ANALYSIS OF WILSON DISEASE – A NEUROLOGICAL PERSPECTIVE
*Dr. S. Ramu MD. DM. (Neuro)
Introduction: Wilson disease (WD) is autosomal recessive disorder of copper metabolism. Wilson disease patients usually suffer from hepatic or neuropsychiatric complications. The symptoms appear between ages five to 35 but it can vary from two years to 72 years. Materials and Methods: Study was carried out in department of neurology at Madurai medical college. This study included 13 cases of WD to determine clinical presentation, diagnostic findings (including laboratory results) and neurological presentation. It included 13 patients who presented with hepatic manifestations and/or Neuropsychiatric manifestations and/or family history suggesting features of WD. Patients with hepatitis B and C and those with history of taking antipsychotic drugs were excluded from the study. Patient’s data was included in a well-designed proforma. Liver function test, serum ceruloplasmin, blood complete picture was analyzed.

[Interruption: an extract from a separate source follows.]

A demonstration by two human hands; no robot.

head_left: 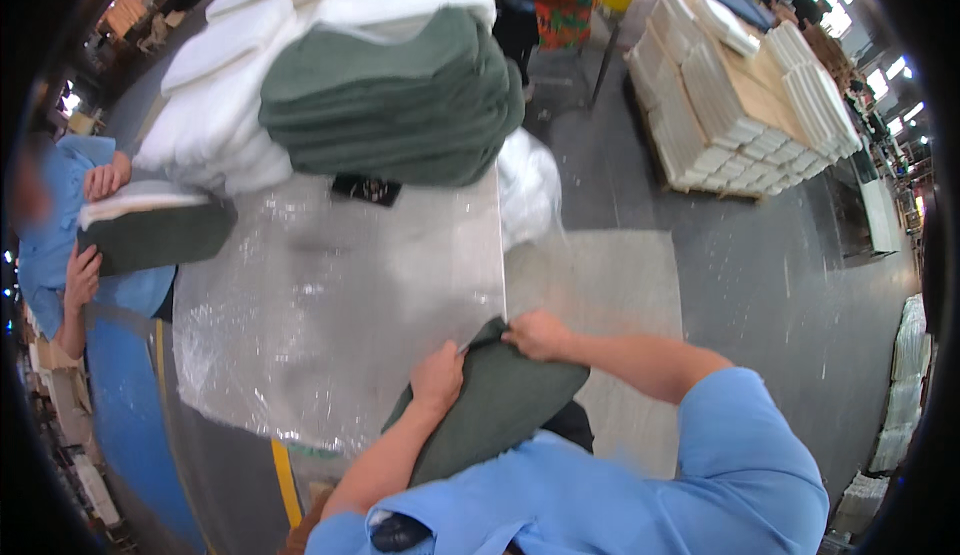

Results: There were eight male and five female patients with evidence of various manifestations here (i) hepatic in which they had only liver dysfunction (ii) hepatic and neurological (iii) neurological. The mean age of presentation was 22.6 ±9.83years (range 13-51 years). Decreased serum ceruloplasmin were confirmed in all patients and Kayser–Fleischer rings (KF rings) in all patients. High degree of suspicion leads to early treatment with good outcome. Conclusions: The WD is rare but important cause of chronic liver disease and neurological illness. Clinical and biochemical analysis in cases of patients with unexplained neuropsychiatric symptom with high degree of suspicion can lead to early treatment with good outcome.
Keywords: Hepatic, neurological, neuropsychiatric disorder, Wilson disease.